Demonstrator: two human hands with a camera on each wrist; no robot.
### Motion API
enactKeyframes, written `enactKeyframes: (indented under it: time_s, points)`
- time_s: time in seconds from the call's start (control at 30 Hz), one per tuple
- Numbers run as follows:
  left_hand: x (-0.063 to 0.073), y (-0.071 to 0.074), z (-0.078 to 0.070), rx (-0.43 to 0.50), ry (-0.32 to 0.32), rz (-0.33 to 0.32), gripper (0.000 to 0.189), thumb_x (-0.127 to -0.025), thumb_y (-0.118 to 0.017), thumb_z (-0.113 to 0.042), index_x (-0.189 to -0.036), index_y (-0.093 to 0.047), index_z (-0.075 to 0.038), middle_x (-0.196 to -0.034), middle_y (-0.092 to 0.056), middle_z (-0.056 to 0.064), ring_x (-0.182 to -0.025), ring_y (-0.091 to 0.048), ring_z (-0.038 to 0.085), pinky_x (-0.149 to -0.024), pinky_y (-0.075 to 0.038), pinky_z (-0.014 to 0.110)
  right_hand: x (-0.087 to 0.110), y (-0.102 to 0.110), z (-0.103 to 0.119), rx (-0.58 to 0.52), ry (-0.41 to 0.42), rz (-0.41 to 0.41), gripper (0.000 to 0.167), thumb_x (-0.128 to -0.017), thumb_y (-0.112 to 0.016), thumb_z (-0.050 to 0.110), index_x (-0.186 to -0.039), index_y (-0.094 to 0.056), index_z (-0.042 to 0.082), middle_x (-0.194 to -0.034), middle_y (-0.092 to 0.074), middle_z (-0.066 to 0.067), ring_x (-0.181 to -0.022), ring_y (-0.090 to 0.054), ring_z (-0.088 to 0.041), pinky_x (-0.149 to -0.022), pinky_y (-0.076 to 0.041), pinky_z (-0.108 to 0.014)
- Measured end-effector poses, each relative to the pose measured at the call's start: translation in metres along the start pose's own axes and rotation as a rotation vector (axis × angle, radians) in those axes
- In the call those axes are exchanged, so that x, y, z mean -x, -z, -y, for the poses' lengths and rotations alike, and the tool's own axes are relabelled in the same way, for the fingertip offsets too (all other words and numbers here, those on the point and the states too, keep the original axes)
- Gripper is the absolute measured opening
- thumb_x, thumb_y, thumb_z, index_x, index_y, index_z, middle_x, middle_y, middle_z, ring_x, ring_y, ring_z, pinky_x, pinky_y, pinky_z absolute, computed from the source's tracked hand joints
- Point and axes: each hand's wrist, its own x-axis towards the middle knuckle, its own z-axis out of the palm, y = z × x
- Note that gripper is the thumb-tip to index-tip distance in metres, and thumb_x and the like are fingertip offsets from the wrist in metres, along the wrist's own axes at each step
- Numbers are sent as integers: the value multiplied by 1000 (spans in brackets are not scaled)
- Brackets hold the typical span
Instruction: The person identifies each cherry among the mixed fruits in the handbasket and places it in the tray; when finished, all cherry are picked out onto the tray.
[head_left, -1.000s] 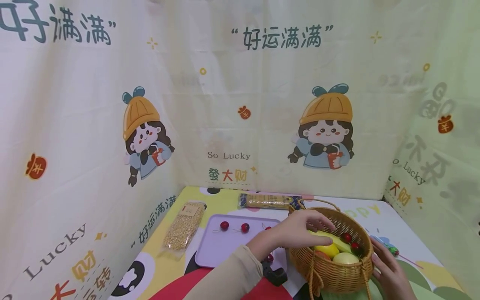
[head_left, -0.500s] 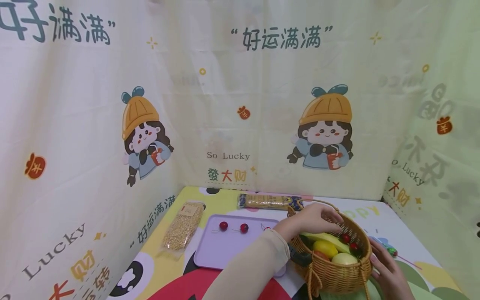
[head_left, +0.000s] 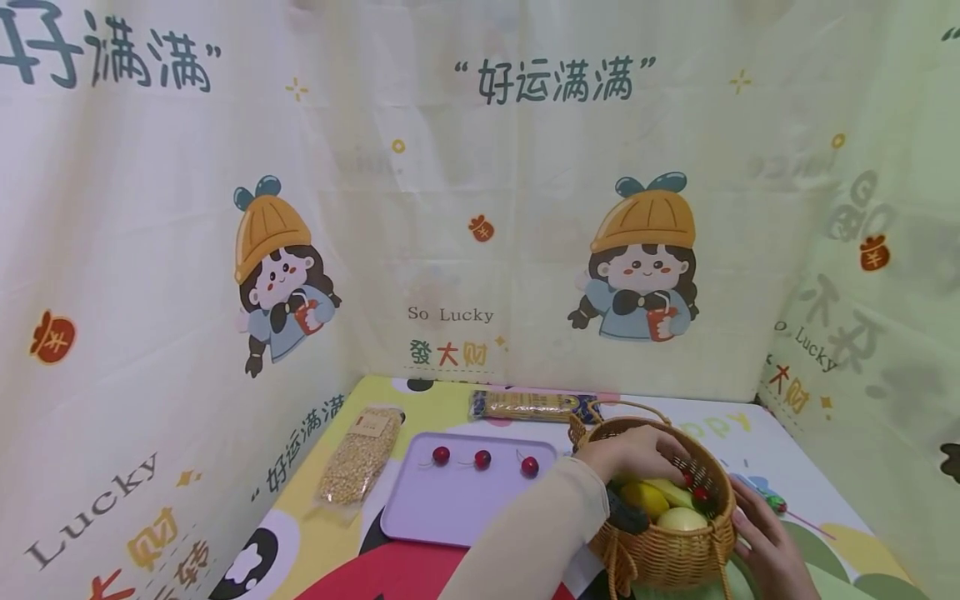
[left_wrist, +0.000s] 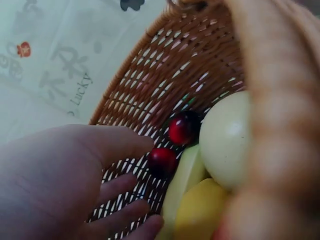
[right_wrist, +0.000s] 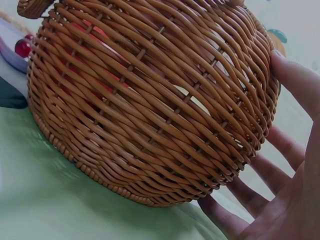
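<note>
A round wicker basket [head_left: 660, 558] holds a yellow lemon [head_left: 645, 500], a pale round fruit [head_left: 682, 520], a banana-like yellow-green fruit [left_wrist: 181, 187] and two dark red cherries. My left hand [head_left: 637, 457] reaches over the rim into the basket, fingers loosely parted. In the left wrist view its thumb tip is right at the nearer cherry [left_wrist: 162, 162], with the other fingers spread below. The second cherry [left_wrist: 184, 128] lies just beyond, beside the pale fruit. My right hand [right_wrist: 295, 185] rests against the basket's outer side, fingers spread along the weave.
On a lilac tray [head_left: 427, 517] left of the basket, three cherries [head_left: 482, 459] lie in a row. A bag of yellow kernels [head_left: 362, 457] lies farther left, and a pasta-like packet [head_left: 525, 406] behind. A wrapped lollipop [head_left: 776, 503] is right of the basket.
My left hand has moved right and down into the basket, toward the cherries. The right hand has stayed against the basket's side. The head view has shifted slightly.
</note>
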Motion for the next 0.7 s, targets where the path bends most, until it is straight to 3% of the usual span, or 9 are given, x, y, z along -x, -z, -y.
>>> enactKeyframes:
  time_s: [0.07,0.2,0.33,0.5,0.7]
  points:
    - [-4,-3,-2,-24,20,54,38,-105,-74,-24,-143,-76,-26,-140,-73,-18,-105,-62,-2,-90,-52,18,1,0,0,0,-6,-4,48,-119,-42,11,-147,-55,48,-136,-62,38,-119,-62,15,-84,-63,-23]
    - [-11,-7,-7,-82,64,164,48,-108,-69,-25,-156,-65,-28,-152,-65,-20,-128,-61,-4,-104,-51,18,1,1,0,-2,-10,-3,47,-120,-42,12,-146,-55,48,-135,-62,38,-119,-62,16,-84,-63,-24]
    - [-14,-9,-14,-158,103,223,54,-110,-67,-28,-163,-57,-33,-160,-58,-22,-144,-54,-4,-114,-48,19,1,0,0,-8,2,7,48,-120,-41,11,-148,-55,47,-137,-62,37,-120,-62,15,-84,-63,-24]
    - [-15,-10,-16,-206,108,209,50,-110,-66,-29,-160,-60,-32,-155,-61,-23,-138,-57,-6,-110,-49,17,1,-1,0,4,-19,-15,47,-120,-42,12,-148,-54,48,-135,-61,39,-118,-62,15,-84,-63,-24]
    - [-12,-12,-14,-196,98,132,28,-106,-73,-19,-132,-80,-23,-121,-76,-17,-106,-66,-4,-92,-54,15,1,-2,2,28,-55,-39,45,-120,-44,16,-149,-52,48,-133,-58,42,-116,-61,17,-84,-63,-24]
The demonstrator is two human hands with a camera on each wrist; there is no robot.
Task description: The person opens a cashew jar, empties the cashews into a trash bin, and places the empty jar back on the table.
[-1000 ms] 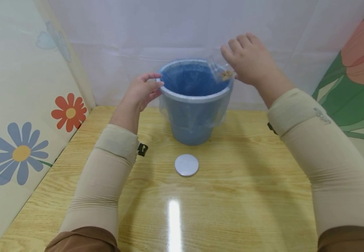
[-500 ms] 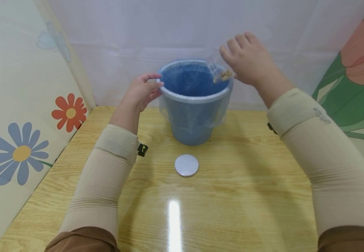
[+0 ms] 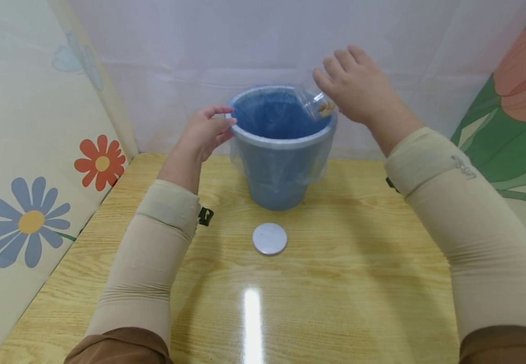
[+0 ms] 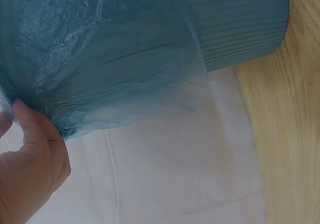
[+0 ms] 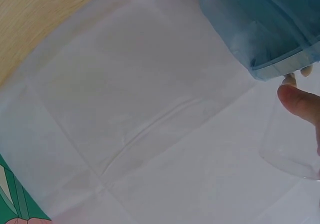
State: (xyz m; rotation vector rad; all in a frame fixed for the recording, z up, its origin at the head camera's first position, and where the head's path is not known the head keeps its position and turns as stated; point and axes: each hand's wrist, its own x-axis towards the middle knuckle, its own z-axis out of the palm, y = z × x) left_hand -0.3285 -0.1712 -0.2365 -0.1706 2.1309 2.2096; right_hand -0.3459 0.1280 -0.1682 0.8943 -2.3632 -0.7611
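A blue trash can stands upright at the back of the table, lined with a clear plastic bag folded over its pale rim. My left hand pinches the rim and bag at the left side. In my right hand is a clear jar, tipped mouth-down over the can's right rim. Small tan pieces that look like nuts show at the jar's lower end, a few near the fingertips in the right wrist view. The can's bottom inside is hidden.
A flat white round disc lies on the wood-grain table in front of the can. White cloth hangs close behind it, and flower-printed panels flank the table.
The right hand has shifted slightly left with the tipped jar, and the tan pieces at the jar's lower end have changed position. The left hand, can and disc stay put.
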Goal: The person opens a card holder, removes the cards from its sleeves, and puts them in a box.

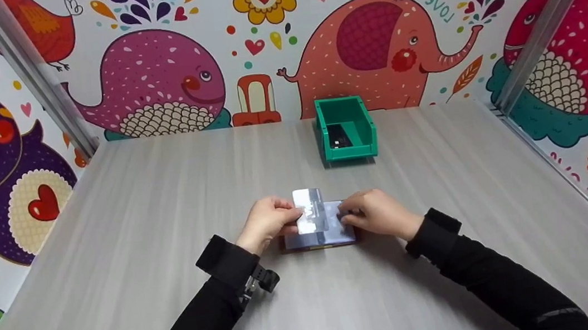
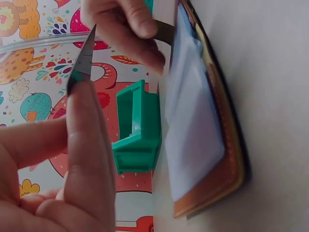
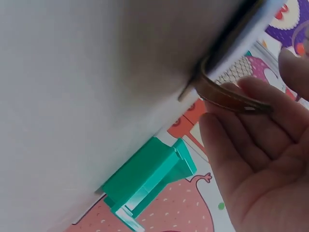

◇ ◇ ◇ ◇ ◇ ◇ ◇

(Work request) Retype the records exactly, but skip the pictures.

(Answer area)
Demonstrator: two human hands with a camera on each wrist; no robot.
### Motion API
enactKeyframes, written `enactKeyframes: (indented under it: time_s, points)`
- time_s: time in seconds from the call's start (control at 30 Hz), one per tuple
- Numbers run as follows:
  left_hand: x (-0.063 to 0.073), y (-0.071 to 0.074), z (-0.078 to 0.070), rx (-0.43 to 0.50), ry (-0.32 to 0.32), rz (-0.33 to 0.32), gripper (0.000 to 0.189), thumb_x (-0.127 to -0.025), thumb_y (-0.118 to 0.017), thumb_z (-0.113 to 0.042), index_x (-0.189 to -0.036), index_y (-0.093 to 0.047), index_z (-0.075 to 0.038), middle_x (-0.196 to -0.034), middle_y (-0.092 to 0.056), middle_z (-0.056 to 0.064), ring_x (-0.182 to -0.025), ring_y (-0.091 to 0.048), ring_z (-0.038 to 0.085), pinky_x (-0.149 to -0.024), pinky_y (-0.075 to 0.038), pinky_z (-0.014 to 0.110)
  right_hand: x (-0.087 to 0.110), y (-0.102 to 0.110), z (-0.103 to 0.119), rx (-0.58 to 0.52), ry (-0.41 to 0.42), rz (-0.41 to 0.41), gripper (0.000 to 0.167), thumb_x (-0.128 to -0.017), thumb_y (-0.112 to 0.016), thumb_z (-0.050 to 0.110), index_x (-0.186 to -0.039), index_y (-0.094 to 0.056), index_z (-0.042 to 0.082), middle_x (-0.194 to -0.034), middle_y (-0.092 to 0.074), middle_z (-0.066 to 0.067), ring_x (-0.181 to -0.022), ring_y (-0.090 to 0.054), ring_z (-0.088 to 0.041), pinky_x (-0.149 to -0.022), pinky_y (-0.076 to 0.041), pinky_z (-0.108 to 0.014)
- Measured end-effector poses, each relative to the pose measured at the call's start: translation in metres along the start pose's own axes and rotation as a rotation vector (axis × angle, radians) in those axes
- In the call those axes are exchanged, so that x, y, z mean -x, -z, -y, for the poses' lengths and rotations alike, and the tool's own axes are relabelled in the same way, for the fingertip offsets too (all other words and numbers here, those on the point and the states too, keep the original axes)
- Gripper is the absolute measured opening
- thumb_x, thumb_y, thumb_z, index_x, index_y, index_z, middle_x, middle_y, middle_z, ring_x, ring_y, ring_z, pinky_x, pinky_y, pinky_z absolute, computed from the source's tracked hand joints
- Point and axes: each hand's wrist, its own x-axis towards the middle knuckle, its own z-axis out of the palm, y = z × x
- Note that gripper is the thumb-tip to index-tip distance in metres, and thumb_x and the like are fingertip offsets from the wrist in metres, along the wrist's own axes at each step
- Numbers are sent as integers: the value multiplied by 1000 (spans in brackets are not scaled)
- Brackets hold the typical span
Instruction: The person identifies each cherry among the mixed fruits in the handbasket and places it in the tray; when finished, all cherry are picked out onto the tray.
[head_left, -1.000s] 
[head_left, -0.500s] 
[head_left, +0.000s] 
[left_wrist, +0.000s] 
[right_wrist, +0.000s] 
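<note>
A round wicker basket [head_left: 660, 558] holds a yellow lemon [head_left: 645, 500], a pale round fruit [head_left: 682, 520], a banana-like yellow-green fruit [left_wrist: 181, 187] and two dark red cherries. My left hand [head_left: 637, 457] reaches over the rim into the basket, fingers loosely parted. In the left wrist view its thumb tip is right at the nearer cherry [left_wrist: 162, 162], with the other fingers spread below. The second cherry [left_wrist: 184, 128] lies just beyond, beside the pale fruit. My right hand [right_wrist: 295, 185] rests against the basket's outer side, fingers spread along the weave.
On a lilac tray [head_left: 427, 517] left of the basket, three cherries [head_left: 482, 459] lie in a row. A bag of yellow kernels [head_left: 362, 457] lies farther left, and a pasta-like packet [head_left: 525, 406] behind. A wrapped lollipop [head_left: 776, 503] is right of the basket.
My left hand has moved right and down into the basket, toward the cherries. The right hand has stayed against the basket's side. The head view has shifted slightly.
</note>
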Motion for the next 0.7 s, targets where the path bends most, until it is straight to 3% of the usual span, or 9 are given, x, y, z along -x, -z, -y.
>>> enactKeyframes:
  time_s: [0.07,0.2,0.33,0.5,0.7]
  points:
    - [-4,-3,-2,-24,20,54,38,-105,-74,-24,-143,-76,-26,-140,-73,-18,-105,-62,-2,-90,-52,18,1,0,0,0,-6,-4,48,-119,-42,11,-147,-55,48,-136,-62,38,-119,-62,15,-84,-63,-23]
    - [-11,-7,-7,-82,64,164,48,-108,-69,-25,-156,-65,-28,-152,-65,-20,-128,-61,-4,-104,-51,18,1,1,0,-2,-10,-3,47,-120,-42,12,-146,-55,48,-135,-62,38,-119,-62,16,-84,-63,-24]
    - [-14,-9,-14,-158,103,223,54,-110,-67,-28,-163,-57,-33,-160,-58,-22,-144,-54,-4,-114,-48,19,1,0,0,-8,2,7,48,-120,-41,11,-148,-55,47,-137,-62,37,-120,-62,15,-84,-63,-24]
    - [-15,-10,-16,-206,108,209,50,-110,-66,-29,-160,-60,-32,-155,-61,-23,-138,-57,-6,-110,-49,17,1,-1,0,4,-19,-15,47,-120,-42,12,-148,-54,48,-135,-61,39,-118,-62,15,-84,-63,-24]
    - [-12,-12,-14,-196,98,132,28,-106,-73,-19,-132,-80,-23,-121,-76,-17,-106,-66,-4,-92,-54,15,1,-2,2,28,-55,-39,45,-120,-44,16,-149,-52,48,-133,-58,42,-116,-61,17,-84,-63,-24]
The demonstrator is two human hands with a camera on each wrist; there is no robot.
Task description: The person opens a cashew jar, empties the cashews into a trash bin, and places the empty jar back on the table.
[-1000 ms] 
[-500 ms] 
[+0 ms] 
[+0 ms] 
[+0 ms] 
State: (xyz m; rotation vector rad; all in a frame fixed for the recording, z up, its origin at the head camera's first position, and where the head's path is not known the head keeps its position and turns as stated; point and axes: each hand's wrist, its own x-axis towards the middle knuckle, its own z-axis out of the palm, y = z × x) left_hand -0.3285 -0.1712 -0.2365 -0.1706 2.1309 2.2096; right_hand -0.3459 0.1280 -0.1682 0.8943 -2.3632 -0.7611
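A blue trash can stands upright at the back of the table, lined with a clear plastic bag folded over its pale rim. My left hand pinches the rim and bag at the left side. In my right hand is a clear jar, tipped mouth-down over the can's right rim. Small tan pieces that look like nuts show at the jar's lower end, a few near the fingertips in the right wrist view. The can's bottom inside is hidden.
A flat white round disc lies on the wood-grain table in front of the can. White cloth hangs close behind it, and flower-printed panels flank the table.
The right hand has shifted slightly left with the tipped jar, and the tan pieces at the jar's lower end have changed position. The left hand, can and disc stay put.
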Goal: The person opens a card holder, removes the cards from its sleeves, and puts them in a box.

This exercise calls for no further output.